Gabriela palmieri podium

GP: A disciplina de meus pais me deu a determinação de ter sucesso. Se o álbum do meu pai foi bom ou não, meus pais ainda pagaram pela minha educação. Houve um momento em que um Jaguar estava estacionado na entrada da garagem, e houve um momento em que eles estavam lutando para pagar as contas de eletricidade e mensalidade. Percebi que o sucesso era esculpir seu próprio caminho e fazer o que você ama. Eu aprendi isso com meu pai. Mas eu também fui conduzido e sabia usar todas as ferramentas que me foram dadas.

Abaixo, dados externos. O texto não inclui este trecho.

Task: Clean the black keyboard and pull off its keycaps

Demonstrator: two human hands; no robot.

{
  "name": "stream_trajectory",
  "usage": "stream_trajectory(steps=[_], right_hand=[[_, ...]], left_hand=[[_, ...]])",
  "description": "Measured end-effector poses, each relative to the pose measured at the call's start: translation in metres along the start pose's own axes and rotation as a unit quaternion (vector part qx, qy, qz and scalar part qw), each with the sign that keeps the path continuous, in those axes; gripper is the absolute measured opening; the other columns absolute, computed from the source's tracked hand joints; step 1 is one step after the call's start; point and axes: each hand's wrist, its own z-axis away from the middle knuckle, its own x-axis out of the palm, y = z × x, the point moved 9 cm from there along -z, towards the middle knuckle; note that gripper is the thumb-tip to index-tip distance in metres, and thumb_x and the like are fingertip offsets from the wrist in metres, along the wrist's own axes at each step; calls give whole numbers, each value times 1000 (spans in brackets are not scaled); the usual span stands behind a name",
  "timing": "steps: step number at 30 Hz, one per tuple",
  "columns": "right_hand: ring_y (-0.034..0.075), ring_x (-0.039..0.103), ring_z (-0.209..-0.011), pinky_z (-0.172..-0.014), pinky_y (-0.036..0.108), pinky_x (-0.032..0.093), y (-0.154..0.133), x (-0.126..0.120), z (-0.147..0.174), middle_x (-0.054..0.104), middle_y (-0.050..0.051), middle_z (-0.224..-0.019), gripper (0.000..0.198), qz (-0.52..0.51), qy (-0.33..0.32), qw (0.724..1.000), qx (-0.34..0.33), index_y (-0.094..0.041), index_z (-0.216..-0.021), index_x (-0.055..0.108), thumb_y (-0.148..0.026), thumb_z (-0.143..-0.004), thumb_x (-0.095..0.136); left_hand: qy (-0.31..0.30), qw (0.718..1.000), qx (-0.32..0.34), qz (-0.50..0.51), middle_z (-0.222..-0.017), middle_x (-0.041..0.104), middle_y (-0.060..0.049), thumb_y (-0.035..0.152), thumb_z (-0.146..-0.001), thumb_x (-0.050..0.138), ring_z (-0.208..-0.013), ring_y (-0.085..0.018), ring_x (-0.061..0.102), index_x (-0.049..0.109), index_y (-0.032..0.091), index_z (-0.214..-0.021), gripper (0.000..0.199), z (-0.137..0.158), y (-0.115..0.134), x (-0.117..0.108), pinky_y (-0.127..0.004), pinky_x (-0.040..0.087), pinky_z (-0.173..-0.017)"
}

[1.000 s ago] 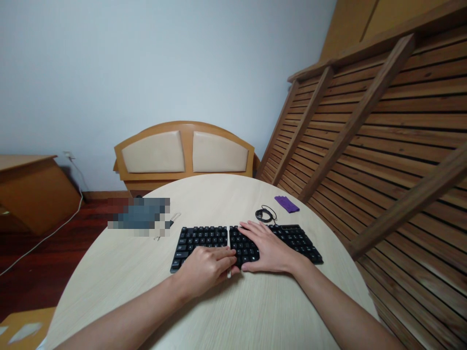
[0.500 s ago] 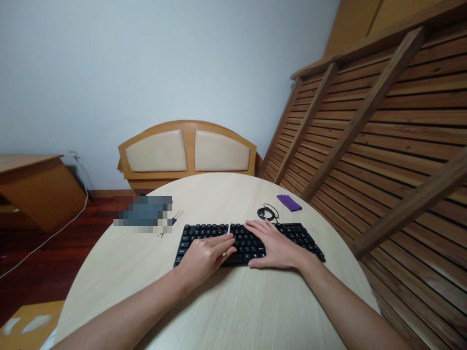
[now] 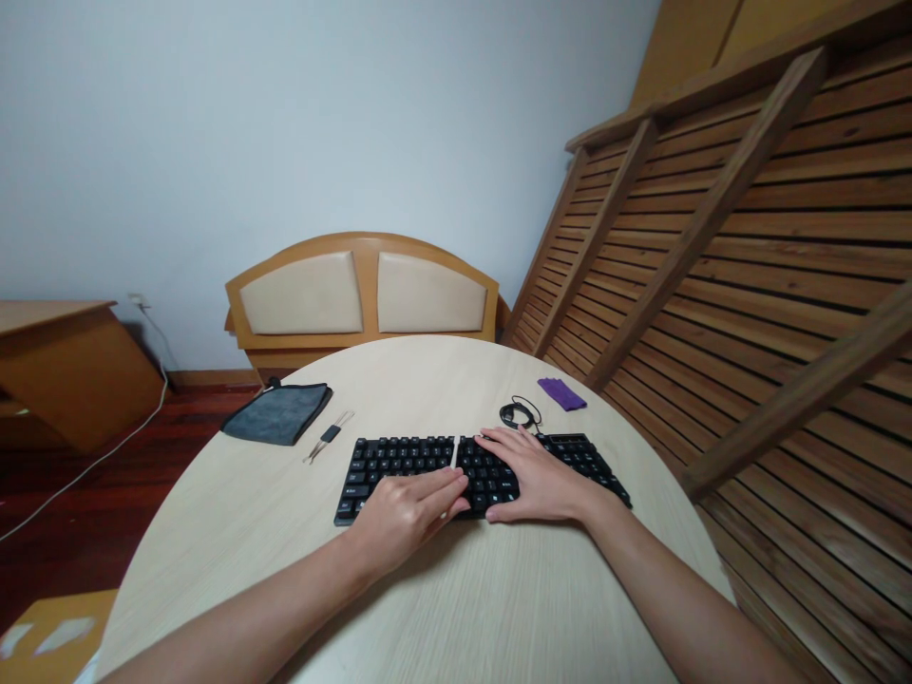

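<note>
Work looks under way, how much remains unclear: the left grip [image 3: 413, 508] pinches a stick [image 3: 455, 453] over the keyboard [image 3: 485, 483], nearer the tabletop's [image 3: 456, 608] right edge than its left, the right grip [image 3: 538, 480] spreads wide across it, and the cloth [image 3: 277, 413] lies untouched near the left edge.

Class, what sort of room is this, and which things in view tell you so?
Probably a bedroom, perhaps with its bed taken apart: a padded headboard stands by the wall, and a large slatted wooden frame, like a bed base, stands tilted at the right.
</note>
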Motion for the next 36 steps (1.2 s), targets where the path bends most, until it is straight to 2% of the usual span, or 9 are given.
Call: stream_trajectory(steps=[4, 11, 20, 27, 36], right_hand=[[36, 28, -142, -118, 56, 13, -3, -1, -2, 36, 14, -154, 108, 1, 17, 1000, -14, -21, -150, 36, -75, -63, 70], [36, 28, -142, -118, 56, 11, -7, 2, -4, 34, 14, -155, 107, -9, 22, 1000, -21, -22, -151, 34, -74, -64, 70], [34, 29, -142, -119, 54, 11, -13, 2, -4, 36, 14, -154, 106, 2, 18, 999, -33, -20, -150, 36, -74, -65, 69], [35, 28, -143, -119, 55, 11, -12, 3, -4, 35, 14, -155, 108, 2, 13, 999, -29, -19, -151, 36, -76, -65, 68], [34, 28, -143, -120, 54, 7, -12, 5, -5, 35, 15, -155, 104, -5, 21, 999, -36, -19, -150, 37, -70, -66, 72]], left_hand=[[-9, 1000, -3, -4, -107, 75, -10, 25, -101, 49, -97, -19, 73, 67, 12, -113, 26, 1, 2, 4, -31, 64, -79], [-57, 997, -37, -24, -112, 73, -12, 28, -102, 44, -98, -21, 72, 68, 12, -111, 30, 6, -11, 21, -36, 63, -82], [-58, 997, 22, -55, -102, 75, -10, 26, -103, 43, -93, -21, 73, 67, 10, -108, 29, -3, 18, 11, -32, 64, -73], [-95, 993, 18, -68, -103, 74, -11, 24, -104, 39, -95, -21, 72, 67, 10, -104, 31, -4, 8, 18, -32, 63, -77], [-128, 988, 53, -72, -99, 75, -8, 27, -103, 41, -92, -19, 72, 67, 13, -109, 30, -1, 18, 20, -31, 61, -75]])
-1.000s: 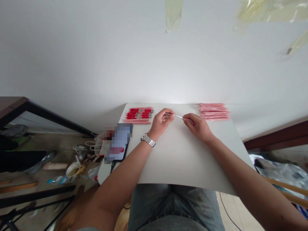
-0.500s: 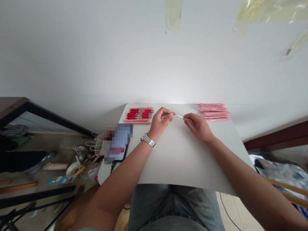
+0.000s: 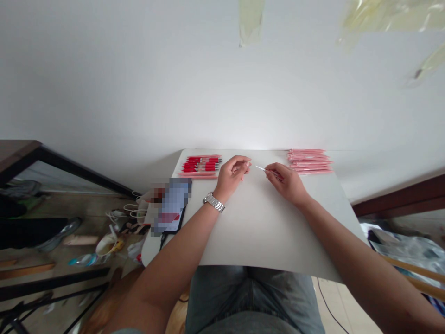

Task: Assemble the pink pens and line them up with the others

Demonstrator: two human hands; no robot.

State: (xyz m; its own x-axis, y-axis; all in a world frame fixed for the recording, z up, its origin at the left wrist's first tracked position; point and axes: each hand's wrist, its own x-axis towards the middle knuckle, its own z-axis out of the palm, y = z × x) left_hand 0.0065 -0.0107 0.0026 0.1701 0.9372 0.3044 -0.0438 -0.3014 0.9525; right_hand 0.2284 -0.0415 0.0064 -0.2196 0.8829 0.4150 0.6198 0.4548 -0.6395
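Note:
My right hand (image 3: 283, 182) is closed in a pinch around a thin white-tipped stick (image 3: 260, 168) that looks like a pen refill. Its pale end points left toward my left hand, and a bit of red shows under the fingers. My left hand (image 3: 235, 172) is curled just left of that tip, with a small gap between them. A tiny pinkish bit shows below its fingers; what they hold is too small to name. Several red pens (image 3: 201, 164) lie side by side left of my left hand, with pink sticks (image 3: 198, 176) in front of them.
A stack of pink sticks (image 3: 309, 161) lies at the table's back right. A phone (image 3: 174, 204) with a cable rests at the left edge of the white table (image 3: 264, 232). The wall (image 3: 222, 93) stands right behind. Clutter, including a white cup (image 3: 106, 245), covers the floor at left.
My left fingertips have drawn slightly back from the stick's white tip, and a gap has opened there. The right hand has barely moved.

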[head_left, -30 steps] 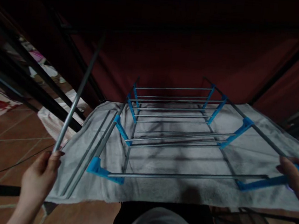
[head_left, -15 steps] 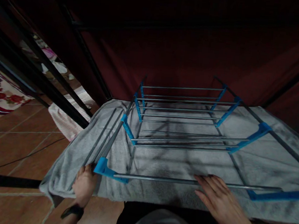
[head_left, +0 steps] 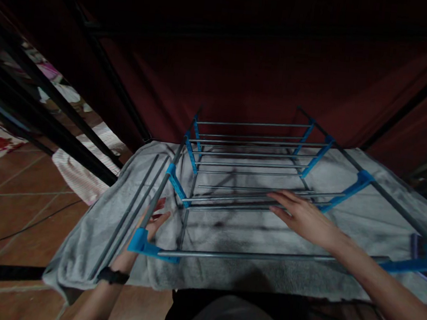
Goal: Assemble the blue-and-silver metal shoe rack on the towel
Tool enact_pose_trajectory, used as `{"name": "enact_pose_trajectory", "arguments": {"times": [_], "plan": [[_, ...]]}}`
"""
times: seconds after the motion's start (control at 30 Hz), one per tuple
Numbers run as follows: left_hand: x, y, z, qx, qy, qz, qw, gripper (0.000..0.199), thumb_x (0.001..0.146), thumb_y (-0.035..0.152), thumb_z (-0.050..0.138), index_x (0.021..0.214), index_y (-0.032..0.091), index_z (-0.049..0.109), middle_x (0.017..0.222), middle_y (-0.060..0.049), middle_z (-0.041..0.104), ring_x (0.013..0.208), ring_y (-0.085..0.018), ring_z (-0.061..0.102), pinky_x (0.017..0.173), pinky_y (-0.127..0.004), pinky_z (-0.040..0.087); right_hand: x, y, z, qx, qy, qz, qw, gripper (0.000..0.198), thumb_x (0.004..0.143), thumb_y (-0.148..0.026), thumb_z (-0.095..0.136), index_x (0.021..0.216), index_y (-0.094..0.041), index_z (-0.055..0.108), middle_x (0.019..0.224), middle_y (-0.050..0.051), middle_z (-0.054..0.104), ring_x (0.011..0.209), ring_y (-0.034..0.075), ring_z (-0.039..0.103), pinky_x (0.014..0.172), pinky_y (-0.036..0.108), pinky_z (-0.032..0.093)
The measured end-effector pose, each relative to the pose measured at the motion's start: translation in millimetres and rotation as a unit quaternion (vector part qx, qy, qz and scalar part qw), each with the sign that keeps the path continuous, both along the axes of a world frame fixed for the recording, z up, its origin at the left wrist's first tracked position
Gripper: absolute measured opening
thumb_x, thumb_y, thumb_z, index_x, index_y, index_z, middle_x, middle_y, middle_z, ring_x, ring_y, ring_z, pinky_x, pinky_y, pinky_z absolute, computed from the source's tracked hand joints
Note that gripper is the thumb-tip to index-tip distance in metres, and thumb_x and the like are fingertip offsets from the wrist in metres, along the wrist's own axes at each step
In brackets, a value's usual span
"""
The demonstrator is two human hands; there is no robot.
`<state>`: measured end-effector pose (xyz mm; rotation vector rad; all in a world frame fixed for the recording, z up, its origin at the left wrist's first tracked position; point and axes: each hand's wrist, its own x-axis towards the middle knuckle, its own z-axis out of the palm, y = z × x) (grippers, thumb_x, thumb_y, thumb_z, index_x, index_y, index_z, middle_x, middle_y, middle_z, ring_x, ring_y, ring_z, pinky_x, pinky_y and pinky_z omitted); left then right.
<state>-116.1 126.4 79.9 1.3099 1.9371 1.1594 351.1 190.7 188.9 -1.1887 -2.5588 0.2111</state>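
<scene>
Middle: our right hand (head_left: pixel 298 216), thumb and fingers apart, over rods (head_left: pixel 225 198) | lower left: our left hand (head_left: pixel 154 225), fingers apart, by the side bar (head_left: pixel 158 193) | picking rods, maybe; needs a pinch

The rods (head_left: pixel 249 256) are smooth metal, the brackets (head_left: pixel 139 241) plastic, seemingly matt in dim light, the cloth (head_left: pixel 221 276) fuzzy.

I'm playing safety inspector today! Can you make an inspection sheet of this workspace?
Surface: rumpled grey cloth.
Job's things: metal rack with blue joints; two separate rods lie beside its left.
Clutter: dark object with a purple edge, right, partly hidden; pale fabric, left.
Grips: left grip at the rack's left rail, hold unclear; right grip open at the inner bars, touch unclear.
Cables: thin dark cord on the tiled floor.
Surroundings: dark red panel behind; black bars at left.
</scene>
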Motion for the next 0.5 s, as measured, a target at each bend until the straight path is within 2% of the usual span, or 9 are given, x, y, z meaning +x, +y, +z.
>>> {"name": "enact_pose_trajectory", "arguments": {"times": [0.1, 0.2, 0.27, 0.37, 0.5], "plan": [[27.1, 34.3, 8.0, 0.056, -0.093, -0.082, 0.991, 0.068, 0.074, 0.045, 0.073, 0.134, 0.021, 0.053, 0.140, -0.015, 0.056, 0.134, -0.032, 0.050, 0.107, -0.047, 0.046, -44.2, 36.3, -7.0, -0.026, -0.051, 0.056, 0.997, 0.039, 0.102, -0.034, 0.043, 0.135, -0.017, 0.057, 0.130, 0.013, 0.061, 0.116, 0.027, 0.062, 0.100, 0.044, 0.050], [39.1, 52.6, 8.2, 0.073, -0.113, -0.122, 0.983, 0.073, 0.072, 0.043, 0.077, 0.137, 0.023, 0.050, 0.140, -0.014, 0.057, 0.132, -0.032, 0.052, 0.107, -0.047, 0.046, -89.0, 57.3, -26.2, -0.062, -0.102, 0.100, 0.988, 0.035, 0.099, -0.030, 0.049, 0.129, -0.015, 0.059, 0.124, 0.014, 0.063, 0.110, 0.027, 0.063, 0.094, 0.041, 0.051], [40.1, 56.8, 6.4, 0.065, -0.116, -0.130, 0.983, 0.069, 0.074, 0.043, 0.076, 0.135, 0.022, 0.051, 0.136, -0.015, 0.060, 0.128, -0.032, 0.056, 0.106, -0.047, 0.048, -110.9, 64.2, -40.1, -0.085, -0.132, 0.113, 0.981, 0.031, 0.098, -0.027, 0.050, 0.124, -0.015, 0.060, 0.121, 0.013, 0.065, 0.105, 0.026, 0.065, 0.087, 0.037, 0.051], [38.7, 56.3, 7.6, 0.057, -0.128, -0.132, 0.981, 0.061, 0.077, 0.048, 0.072, 0.129, 0.020, 0.056, 0.129, -0.015, 0.065, 0.122, -0.032, 0.060, 0.104, -0.049, 0.048, -127.5, 67.8, -53.3, -0.107, -0.154, 0.109, 0.976, 0.021, 0.099, -0.022, 0.045, 0.110, -0.016, 0.062, 0.112, 0.010, 0.068, 0.097, 0.023, 0.067, 0.077, 0.031, 0.049], [40.3, 54.8, 23.6, 0.073, -0.136, -0.119, 0.981, 0.056, 0.080, 0.052, 0.069, 0.125, 0.021, 0.059, 0.123, -0.013, 0.069, 0.121, -0.032, 0.061, 0.106, -0.051, 0.048, -127.8, 67.2, -50.0, -0.096, -0.127, 0.113, 0.981, 0.019, 0.102, -0.023, 0.041, 0.105, -0.019, 0.059, 0.106, 0.007, 0.068, 0.092, 0.020, 0.066, 0.071, 0.027, 0.044]]}}
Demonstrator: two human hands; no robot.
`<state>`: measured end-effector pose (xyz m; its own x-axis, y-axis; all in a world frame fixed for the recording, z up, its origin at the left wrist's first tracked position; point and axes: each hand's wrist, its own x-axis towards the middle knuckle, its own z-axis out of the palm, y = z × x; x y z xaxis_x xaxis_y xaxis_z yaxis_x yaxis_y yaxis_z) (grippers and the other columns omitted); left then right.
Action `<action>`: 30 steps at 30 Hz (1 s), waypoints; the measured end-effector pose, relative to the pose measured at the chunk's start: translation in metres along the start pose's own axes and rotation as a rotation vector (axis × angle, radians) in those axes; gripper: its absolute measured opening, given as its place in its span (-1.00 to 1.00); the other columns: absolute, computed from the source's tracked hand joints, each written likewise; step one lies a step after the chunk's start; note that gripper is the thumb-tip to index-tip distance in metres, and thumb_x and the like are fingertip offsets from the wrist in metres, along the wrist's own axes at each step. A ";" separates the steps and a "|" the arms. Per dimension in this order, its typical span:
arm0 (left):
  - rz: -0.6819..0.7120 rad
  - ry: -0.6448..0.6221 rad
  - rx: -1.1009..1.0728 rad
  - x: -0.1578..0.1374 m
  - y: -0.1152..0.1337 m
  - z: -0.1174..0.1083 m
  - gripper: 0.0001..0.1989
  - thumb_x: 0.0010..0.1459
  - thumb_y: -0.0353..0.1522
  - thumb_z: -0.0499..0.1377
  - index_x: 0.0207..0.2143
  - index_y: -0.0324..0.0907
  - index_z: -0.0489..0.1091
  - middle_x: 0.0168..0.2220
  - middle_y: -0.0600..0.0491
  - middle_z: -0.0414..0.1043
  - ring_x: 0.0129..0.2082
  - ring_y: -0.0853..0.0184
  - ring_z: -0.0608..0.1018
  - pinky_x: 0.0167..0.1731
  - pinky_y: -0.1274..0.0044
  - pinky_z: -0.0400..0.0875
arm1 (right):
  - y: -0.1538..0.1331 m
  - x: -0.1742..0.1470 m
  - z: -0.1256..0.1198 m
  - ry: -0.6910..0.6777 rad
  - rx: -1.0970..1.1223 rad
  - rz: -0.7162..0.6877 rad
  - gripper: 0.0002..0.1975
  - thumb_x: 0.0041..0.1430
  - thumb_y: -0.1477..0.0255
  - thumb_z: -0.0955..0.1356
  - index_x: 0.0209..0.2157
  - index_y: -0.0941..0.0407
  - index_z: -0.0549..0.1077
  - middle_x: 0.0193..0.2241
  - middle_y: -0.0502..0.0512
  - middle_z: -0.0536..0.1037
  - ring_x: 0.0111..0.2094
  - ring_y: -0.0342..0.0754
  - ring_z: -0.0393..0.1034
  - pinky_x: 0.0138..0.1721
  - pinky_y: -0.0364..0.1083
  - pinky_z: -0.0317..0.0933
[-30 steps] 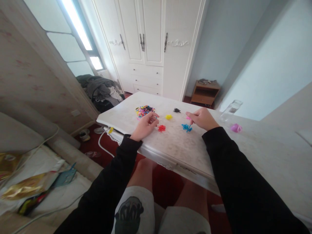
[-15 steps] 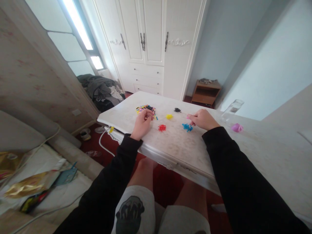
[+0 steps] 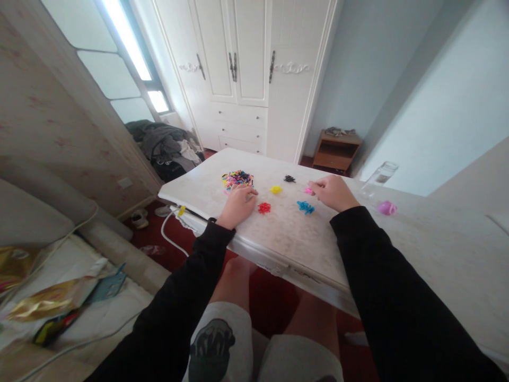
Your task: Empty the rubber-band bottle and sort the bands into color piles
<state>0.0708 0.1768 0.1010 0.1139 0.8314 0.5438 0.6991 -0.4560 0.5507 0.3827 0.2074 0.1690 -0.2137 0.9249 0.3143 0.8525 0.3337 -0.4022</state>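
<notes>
My left hand (image 3: 238,206) rests on the white table at the near edge of a mixed pile of small coloured pieces (image 3: 237,179). Its fingers are loosely bent and slightly apart, with nothing visible in them. A small red pile (image 3: 264,208) lies just right of it. Over a small pink pile (image 3: 308,190), my right hand (image 3: 332,192) has thumb and fingertips pinched together; whatever they hold is too small to make out. Nearer me lies a blue pile (image 3: 306,207). Yellow (image 3: 275,189) and black (image 3: 289,179) piles sit between the hands, farther back.
A clear glass jar (image 3: 380,176) and a purple object (image 3: 387,207) are on the table (image 3: 286,233) to the right. A white cable (image 3: 169,233) hangs off its left edge. Behind stand a white wardrobe (image 3: 250,53) and a small wooden cabinet (image 3: 336,151).
My left hand has drawn back slightly toward me and right, uncovering more of the mixed pile. My right fingertips have shifted up from beside the blue pile to the pink one.
</notes>
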 end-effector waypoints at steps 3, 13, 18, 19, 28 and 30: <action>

LL: Que conselho você daria a jovens latinas que poderiam querer uma carreira artística, mas acham que o mundo é tão distante deles??

GP: Eu diria se juntar ao meu planeta! Quero dizer, quando meu pai visitou a Sotheby’s e viu a escultura do Coração Pendurado de Jeff Koons, ele disse – mão a coração – “Isso não é uma piñata?” [Risos]

LL: Nós falamos sobre o latim “It” fator que influencia o seu sucesso na carreira. Como você descreveria isso?

GP: É essa energia, la onda, e paixão que vem de ser latina. É também o entendimento de que nossos pais não tiveram a oportunidade de continuar o ensino superior, mas enfatizaram que qualquer coisa poderia ser possível. É fácil todos os dias? Não. Mas eu sinto como la vida es un sueño? absolutamente.